Como María lo miraba embelesada, sin habla, él concluyó, levantándose de su silla para retirarse:
– El Illimani estaba despejado hoy. Como eso es muy raro, dicen que algo extraordinario sucede cuando se ve su cumbre.
Hicieron todo lo planificado y terminaron la noche en el restaurante redondo de cristales. La conversación fue fluida y a medianoche ya eran amigos. Se levantaron de la comida tarde y contentos, y María sentía ya el cosquilleo de lo que le esperaba, creyendo que esta magnífica comida era sólo la antesala de la noche en sí. Pero para su sorpresa, él la dejó en su habitación y allí se despidió. Le dio un largo beso, “rico, húmedo, apretado” lo describiría ella más tarde.
– Te espero en el Cuzco.
Ignacio caminó por el pasillo hacia el ascensor. María quedó ahí, parada a la puerta de la habitación, inmovilizada por el desconcierto. ¿Qué significaba que se fuera así? ¿Por qué no se quedaba con ella? ¿Qué había hecho mal? ¿Es que no la deseaba? ¿O todo su donjuanismo era pura exterioridad? Ella nunca imaginó que la noche pudiera tener ese final. Tembló un poco.
– ¡Ignacio!
Él ya estaba frente al ascensor y éste abría sus puertas. Ella no sabía qué decirle, su llamado era un impulso de la rabia. Le balbuceó incoherencias y él la detuvo.
– Seamos directos. ¿Te ofende que no pase la noche contigo?
– Sí, creo que sí. No lo entiendo…
– Ésta no es una más de tus historias fáciles, pequeña -le dijo irónico. Luego agregó, serio-: No te inquietes ni te pongas sospechosa de ti misma o de mí. No quiero dormir contigo hoy. No nos apresuremos, María. Tenemos la vida entera por delante para hacer el amor.
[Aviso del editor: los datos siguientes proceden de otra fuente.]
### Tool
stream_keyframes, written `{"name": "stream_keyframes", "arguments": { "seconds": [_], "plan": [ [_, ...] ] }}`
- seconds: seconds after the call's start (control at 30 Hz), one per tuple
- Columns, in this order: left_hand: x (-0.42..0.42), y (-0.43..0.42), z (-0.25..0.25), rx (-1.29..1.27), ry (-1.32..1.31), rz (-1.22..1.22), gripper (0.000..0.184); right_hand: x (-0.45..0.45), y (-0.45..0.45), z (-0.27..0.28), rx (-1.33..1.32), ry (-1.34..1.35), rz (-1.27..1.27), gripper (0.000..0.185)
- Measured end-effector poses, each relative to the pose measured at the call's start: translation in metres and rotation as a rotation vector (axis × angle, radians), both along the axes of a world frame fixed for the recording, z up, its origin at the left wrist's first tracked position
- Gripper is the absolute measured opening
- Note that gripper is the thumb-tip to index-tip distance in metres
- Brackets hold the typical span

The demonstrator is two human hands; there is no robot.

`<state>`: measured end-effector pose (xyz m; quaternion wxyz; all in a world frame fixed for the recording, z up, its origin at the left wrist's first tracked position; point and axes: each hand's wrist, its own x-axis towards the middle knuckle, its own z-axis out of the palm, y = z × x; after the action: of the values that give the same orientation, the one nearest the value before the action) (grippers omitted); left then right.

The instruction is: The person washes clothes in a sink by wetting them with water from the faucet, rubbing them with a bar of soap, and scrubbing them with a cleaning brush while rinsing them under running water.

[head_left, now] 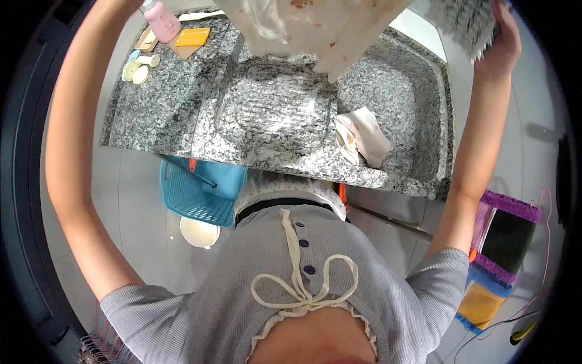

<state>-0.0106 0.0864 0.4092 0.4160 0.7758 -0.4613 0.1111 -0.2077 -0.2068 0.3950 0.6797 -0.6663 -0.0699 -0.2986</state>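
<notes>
A pale, wet-looking cloth with small reddish marks (309,27) hangs at the top centre above the stone sink. My left hand (126,5) is raised at the upper left, near a pink bottle; the top edge cuts off its fingers. At the upper right my right hand (504,45) is raised with its fingers curled round the edge of a grey fluffy cloth (464,25). A crumpled whitish cloth (368,138) lies in the right basin, touching neither hand. Beside that basin is the ribbed washing surface (273,112).
On the left counter are the pink bottle (162,23), a yellow block (193,37) and small round lids (140,75). Below stand a blue basket (197,197) and a white bowl (199,232). Purple-edged (509,233) and blue-edged (485,300) pieces lie at the right.
</notes>
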Motion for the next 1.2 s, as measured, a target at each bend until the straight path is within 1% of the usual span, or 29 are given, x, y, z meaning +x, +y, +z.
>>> {"name": "stream_keyframes", "arguments": {
  "seconds": [0.07, 0.1, 0.13, 0.17, 0.23, 0.27, 0.3, 0.33, 0.37, 0.4, 0.43, 0.47, 0.5, 0.6, 0.7, 0.73, 0.8, 0.87, 0.9, 0.93, 1.0, 1.1, 1.17, 1.2],
  "plan": [
    [-0.01, 0.013, -0.023, -0.007, 0.149, -0.062, 0.013, -0.015, 0.006, -0.024, 0.05, 0.061, 0.045, 0.048],
    [-0.017, 0.018, -0.031, 0.111, 0.335, 0.068, 0.018, -0.019, 0.0, -0.044, 0.057, 0.127, 0.133, 0.054],
    [0.034, 0.044, -0.08, 0.092, 0.325, -0.17, 0.019, -0.023, -0.006, -0.063, 0.06, 0.197, 0.218, 0.061],
    [0.004, 0.042, -0.094, 0.177, 0.247, -0.139, 0.015, -0.027, -0.012, -0.083, 0.059, 0.269, 0.299, 0.068],
    [-0.011, 0.055, -0.149, 0.301, 0.455, -0.128, 0.014, -0.031, -0.005, -0.127, 0.072, 0.48, 0.421, 0.074],
    [-0.02, 0.06, -0.176, 0.31, 0.456, -0.119, 0.013, -0.031, 0.005, -0.148, 0.101, 0.613, 0.468, 0.078],
    [-0.027, 0.067, -0.201, 0.386, 0.537, -0.107, 0.015, -0.033, 0.017, -0.167, 0.144, 0.741, 0.503, 0.082],
    [-0.031, 0.074, -0.222, 0.523, 0.58, -0.098, 0.019, -0.034, 0.03, -0.185, 0.186, 0.846, 0.522, 0.086],
    [-0.04, 0.076, -0.239, 0.606, 0.685, -0.088, 0.022, -0.036, 0.043, -0.2, 0.237, 0.928, 0.522, 0.09],
    [-0.052, 0.077, -0.25, 0.634, 0.666, -0.068, 0.025, -0.037, 0.058, -0.209, 0.251, 0.944, 0.485, 0.08],
    [-0.056, 0.08, -0.28, 0.623, 0.686, -0.083, 0.026, -0.038, 0.067, -0.224, 0.267, 1.017, 0.417, 0.07],
    [-0.063, 0.079, -0.301, 0.583, 0.633, -0.065, 0.024, -0.038, 0.081, -0.232, 0.362, 1.049, 0.355, 0.067],
    [-0.07, 0.073, -0.307, 0.541, 0.579, -0.046, 0.023, -0.036, 0.092, -0.238, 0.455, 1.078, 0.293, 0.063],
    [-0.072, 0.047, -0.309, 0.546, 0.673, 0.023, 0.021, -0.028, 0.104, -0.26, 0.67, 1.076, 0.283, 0.059],
    [-0.063, 0.015, -0.335, 0.455, 0.618, -0.065, 0.019, -0.009, 0.109, -0.26, 0.79, 1.067, 0.194, 0.037],
    [-0.062, 0.004, -0.34, 0.48, 0.605, -0.061, 0.019, -0.001, 0.11, -0.275, 0.803, 1.037, 0.136, 0.034],
    [-0.059, -0.018, -0.346, 0.529, 0.577, -0.054, 0.019, 0.016, 0.107, -0.289, 0.796, 0.962, 0.102, 0.035],
    [-0.049, -0.033, -0.368, 0.521, 0.406, -0.026, 0.018, 0.034, 0.101, -0.311, 0.767, 0.891, 0.024, 0.035],
    [-0.045, -0.038, -0.375, 0.519, 0.324, -0.011, 0.017, 0.044, 0.096, -0.318, 0.773, 0.852, 0.056, 0.036],
    [-0.039, -0.041, -0.382, 0.515, 0.278, 0.029, 0.017, 0.05, 0.091, -0.322, 0.753, 0.857, 0.026, 0.04],
    [-0.021, -0.053, -0.388, 0.496, 0.173, 0.105, 0.017, 0.069, 0.088, -0.314, 0.702, 0.858, -0.025, 0.048],
    [0.004, -0.07, -0.399, 0.352, 0.053, 0.141, 0.016, 0.091, 0.076, -0.311, 0.629, 0.876, -0.06, 0.057],
    [0.024, -0.083, -0.409, 0.227, 0.021, 0.114, 0.014, 0.106, 0.066, -0.31, 0.6, 0.91, -0.05, 0.062],
    [0.036, -0.091, -0.415, 0.163, 0.003, 0.099, 0.013, 0.117, 0.062, -0.319, 0.68, 0.818, -0.078, 0.047]
  ]
}}
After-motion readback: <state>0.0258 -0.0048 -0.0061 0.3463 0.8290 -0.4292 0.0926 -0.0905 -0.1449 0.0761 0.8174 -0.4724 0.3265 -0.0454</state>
Volvió a besarla y se fue, sin que ella osase detenerlo esta vez. Estaba furiosa. Era una puñalada la que le clavaba y decidió resistir estoicamente.
Y aunque dudó mil veces y tuvo mil discusiones consigo misma, se subió al avión ese día sábado y partió al Cuzco. Como si la propia fuerza de gravedad la llevara, sin que su voluntad pudiese intervenir.
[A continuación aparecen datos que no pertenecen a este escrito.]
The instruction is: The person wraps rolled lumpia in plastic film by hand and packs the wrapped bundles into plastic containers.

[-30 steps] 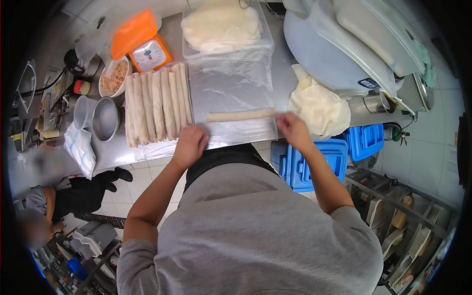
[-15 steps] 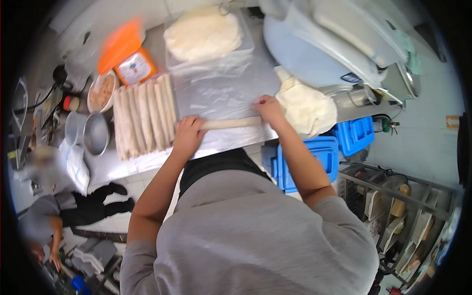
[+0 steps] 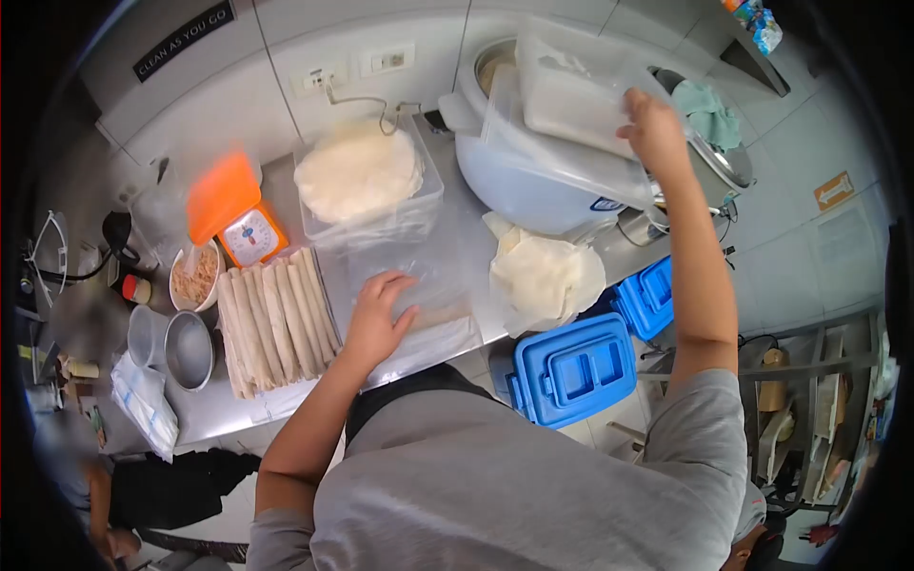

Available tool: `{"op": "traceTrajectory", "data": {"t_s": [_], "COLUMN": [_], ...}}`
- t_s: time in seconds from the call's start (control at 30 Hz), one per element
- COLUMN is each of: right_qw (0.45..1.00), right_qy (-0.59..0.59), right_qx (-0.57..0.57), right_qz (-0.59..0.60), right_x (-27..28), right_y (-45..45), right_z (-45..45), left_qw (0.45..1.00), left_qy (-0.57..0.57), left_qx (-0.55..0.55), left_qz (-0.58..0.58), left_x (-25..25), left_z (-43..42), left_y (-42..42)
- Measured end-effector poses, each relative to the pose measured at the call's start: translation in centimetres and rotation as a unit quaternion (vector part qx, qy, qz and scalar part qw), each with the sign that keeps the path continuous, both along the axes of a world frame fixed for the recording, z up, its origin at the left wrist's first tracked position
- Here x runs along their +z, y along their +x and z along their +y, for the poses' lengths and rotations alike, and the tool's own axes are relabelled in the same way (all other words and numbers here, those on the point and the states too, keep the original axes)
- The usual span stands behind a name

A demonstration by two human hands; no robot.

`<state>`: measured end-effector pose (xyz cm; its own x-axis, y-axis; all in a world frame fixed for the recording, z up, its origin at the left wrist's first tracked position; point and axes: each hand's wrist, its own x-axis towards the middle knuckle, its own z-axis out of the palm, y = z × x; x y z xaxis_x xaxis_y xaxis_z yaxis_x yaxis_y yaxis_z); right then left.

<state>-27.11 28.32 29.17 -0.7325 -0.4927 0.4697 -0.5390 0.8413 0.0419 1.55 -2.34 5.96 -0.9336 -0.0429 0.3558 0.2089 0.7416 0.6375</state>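
Note:
My left hand (image 3: 379, 319) rests with spread fingers over the clear plastic sheet (image 3: 405, 262) on the steel table. Beside its fingertips lies a single pale rolled wrapper (image 3: 446, 313), partly hidden by the hand. My right hand (image 3: 654, 133) is raised at the far right, thumb and fingers apart, against the side of a translucent plastic container (image 3: 576, 105) on top of a large whitish tub (image 3: 528, 186). Whether it touches the container is unclear. Several finished rolls (image 3: 276, 324) lie side by side left of my left hand. A loose stack of thin round wrappers (image 3: 547, 276) sits on the right.
A clear box of wrappers (image 3: 433, 186) stands at the back, with an orange scale (image 3: 252, 238) to its left. A bowl of filling (image 3: 195, 276) and a metal bowl (image 3: 188, 352) are farther left. Blue lidded bins (image 3: 576, 366) stand below the table's right edge.
My right hand has left the end of the roll and moved up and right to the translucent container. My left hand has spread its fingers near the roll. The view has tilted up.

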Motion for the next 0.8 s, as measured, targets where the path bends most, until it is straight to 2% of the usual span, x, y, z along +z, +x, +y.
{"op": "traceTrajectory", "data": {"t_s": [0.03, 0.13, 0.17, 0.27, 0.37, 0.43, 0.53, 0.67, 0.8], "right_qw": [1.000, 0.983, 0.978, 0.966, 0.971, 0.971, 0.974, 0.983, 0.974], "right_qy": [0.007, -0.010, -0.021, -0.046, -0.045, -0.055, -0.036, -0.024, -0.054], "right_qx": [-0.015, 0.029, 0.045, 0.071, 0.038, 0.024, -0.053, -0.134, -0.221], "right_qz": [-0.012, 0.180, 0.202, 0.244, 0.231, 0.233, 0.216, 0.126, 0.023], "right_x": [-0.3, -2.9, -3.1, -3.1, -1.7, -1.7, -4.0, -7.4, -10.6], "right_y": [-0.4, 1.3, 2.1, 5.0, 11.2, 16.2, 24.9, 34.7, 38.0], "right_z": [0.1, 1.2, 1.6, 2.9, 5.6, 8.3, 12.5, 14.7, 15.8], "left_qw": [1.000, 0.994, 0.991, 0.977, 0.956, 0.940, 0.941, 0.935, 0.904], "left_qy": [0.013, 0.058, 0.078, 0.145, 0.220, 0.252, 0.214, 0.200, 0.205], "left_qx": [-0.001, -0.007, -0.020, -0.068, -0.128, -0.166, -0.206, -0.288, -0.375], "left_qz": [0.009, 0.093, 0.109, 0.141, 0.145, 0.157, 0.164, 0.062, -0.017], "left_x": [1.7, 5.6, 7.1, 12.0, 15.1, 15.3, 14.9, 11.7, 10.2], "left_z": [0.4, 1.2, 1.6, 2.8, 4.9, 6.3, 7.4, 9.4, 13.2], "left_y": [-0.8, -3.6, -4.4, -7.1, -8.7, -9.3, -7.9, -6.4, -5.7]}}
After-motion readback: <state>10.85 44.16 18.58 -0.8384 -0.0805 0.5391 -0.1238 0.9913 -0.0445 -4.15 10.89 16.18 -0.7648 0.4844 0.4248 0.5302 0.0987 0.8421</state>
Cuando ya estuvo instalada a su lado en ese hotel azul y blanco frente a la plaza, en la ciudad más hermosa del continente, cuando ya se hubieron besado, tocado, acariciado y amado hasta doler, ella partió al correo y puso un cable a la oficina:
“No me esperen en la fecha acordada. ¿Recuerdan el cuento de la tía de Sara? Gané la lotería y estoy gozando mi suerte. Las quiere, María.”